Les syndicats CFE-CGC et CFDT d’EDF SA qui représentent plus de la moitié des voix dans la catégorie cadres, devraient signer un d’accord qui régit le forfait-jour des cols blancs.

 

Fin septembre, face à l’opposition quasi-unanime des syndicats et de leurs adhérents, la direction d’EDF avait dû retirer un précédent projet sur le temps de travail, qui instaurait notamment un forfait-jour pour les cadres. Mais elle avait indiqué qu’elle poursuivait le dialogue avec les organisations syndicales. Cette fois, le scenario est différent . Plus question d’imposer un mécanisme uniforme à tous. Le nouveau projet est catégoriel. En outre, il prévoit la réversibilité et  le précédent dispositif des35 heures qui date de 1999 est maintenu.Autrement dit, chaque cadre pourra « choisir son aménagement du temps de travail entre les nouvelles dispositions négociées et celles de l’accord de 1999 confortées », selon Eric Lemoine (CFDT).

 

Pour ceux qui opteront pour le forfait-jour, le projet d’accord prévoit 209 jours travaillés (actuellement, les choix se font entre 196, 199 ou 202 jours, avec des compensations différentes).
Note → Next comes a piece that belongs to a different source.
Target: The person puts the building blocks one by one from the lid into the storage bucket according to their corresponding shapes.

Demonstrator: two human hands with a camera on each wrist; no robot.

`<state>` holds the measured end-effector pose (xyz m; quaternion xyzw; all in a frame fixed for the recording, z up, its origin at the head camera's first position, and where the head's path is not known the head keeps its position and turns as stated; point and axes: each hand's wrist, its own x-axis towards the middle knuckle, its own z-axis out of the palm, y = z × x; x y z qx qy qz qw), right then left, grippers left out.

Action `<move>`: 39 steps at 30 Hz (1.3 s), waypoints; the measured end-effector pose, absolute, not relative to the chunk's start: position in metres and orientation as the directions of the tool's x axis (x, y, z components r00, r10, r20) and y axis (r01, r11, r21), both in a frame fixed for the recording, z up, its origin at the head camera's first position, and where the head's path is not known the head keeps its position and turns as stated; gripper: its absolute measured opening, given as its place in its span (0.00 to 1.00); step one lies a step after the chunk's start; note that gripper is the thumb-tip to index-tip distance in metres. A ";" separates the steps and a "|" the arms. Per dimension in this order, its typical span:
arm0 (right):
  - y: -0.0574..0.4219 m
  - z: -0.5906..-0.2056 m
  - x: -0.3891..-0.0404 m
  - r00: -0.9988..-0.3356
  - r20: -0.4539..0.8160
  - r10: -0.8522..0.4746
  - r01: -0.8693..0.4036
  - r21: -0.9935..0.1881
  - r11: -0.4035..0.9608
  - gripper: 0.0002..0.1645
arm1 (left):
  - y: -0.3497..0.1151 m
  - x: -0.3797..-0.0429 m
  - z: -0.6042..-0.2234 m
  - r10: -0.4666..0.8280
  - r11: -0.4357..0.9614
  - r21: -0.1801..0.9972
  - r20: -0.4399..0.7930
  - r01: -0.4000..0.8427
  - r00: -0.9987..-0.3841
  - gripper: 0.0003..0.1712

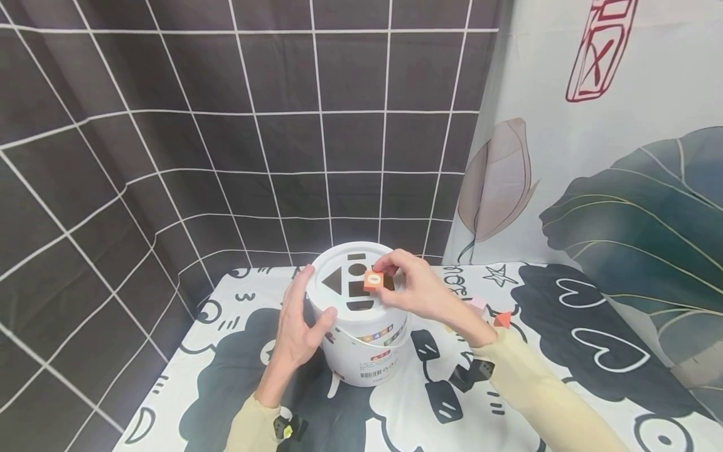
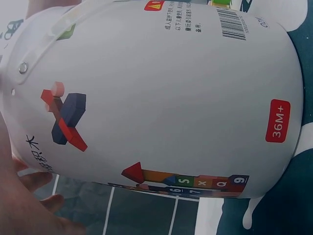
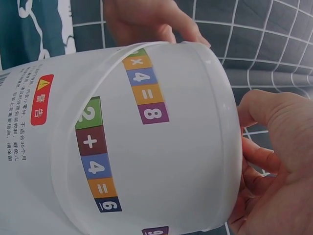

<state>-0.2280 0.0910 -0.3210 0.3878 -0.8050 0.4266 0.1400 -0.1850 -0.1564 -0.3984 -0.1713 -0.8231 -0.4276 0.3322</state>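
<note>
A white bucket [image 1: 361, 355] stands on the tablecloth, its white lid [image 1: 330, 302] cut with shaped holes, among them a triangle, a circle and several slots. My right hand [image 1: 415, 285] pinches a small orange block [image 1: 373, 280] marked with a white 0 between thumb and fingers, just over the lid's middle holes. In the right wrist view the block is hidden behind the lid's edge. My left hand [image 1: 299, 320] rests along the bucket's left side with fairly straight fingers, its thumb at the front of the rim. The left wrist view shows the bucket's printed wall [image 2: 171, 98].
A red-orange block [image 1: 502, 319] and a pink block [image 1: 477, 305] lie right of the bucket, partly behind my right forearm. The bucket's white handle [image 3: 63, 171] hangs down its front. A dark gridded curtain [image 1: 282, 144] hangs behind the patterned tablecloth [image 1: 565, 389].
</note>
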 end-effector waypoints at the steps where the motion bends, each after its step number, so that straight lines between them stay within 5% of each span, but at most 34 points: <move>1: 0.090 -0.321 -0.229 -0.662 0.553 -0.507 -0.742 -0.581 0.336 0.18 | -0.157 -0.185 -0.398 -0.001 0.577 0.588 0.694 0.567 -0.720 0.46; 30: 0.074 -0.318 -0.243 -0.573 0.506 -0.645 -0.817 -0.406 0.409 0.18 | -0.156 -0.183 -0.400 -0.008 0.583 0.608 0.668 0.539 -0.744 0.46; 39: 0.110 -0.314 -0.243 -0.600 0.640 -0.481 -0.800 -0.479 0.360 0.19 | -0.156 -0.183 -0.399 -0.017 0.574 0.607 0.680 0.550 -0.733 0.47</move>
L’amplitude quotidienne maximum sera de 11 heures, à raison de cinq jours par semaine, une disposition défendue par la CFE-CGC. En contrepartie de cette augmentation du temps de travail, les cadres volontaires bénéficieront d’une prime équivalente à 7,5% de leur salaire, contre  3% précédemment.

 

26.000 cadres sur les 30.000 d’EDF SA sont éligibles au forfait-jour mais il faudra attendre quelque temps pour savoir combien choisiront effectivement ce dispositif. Un comité de suivi va être mis en place.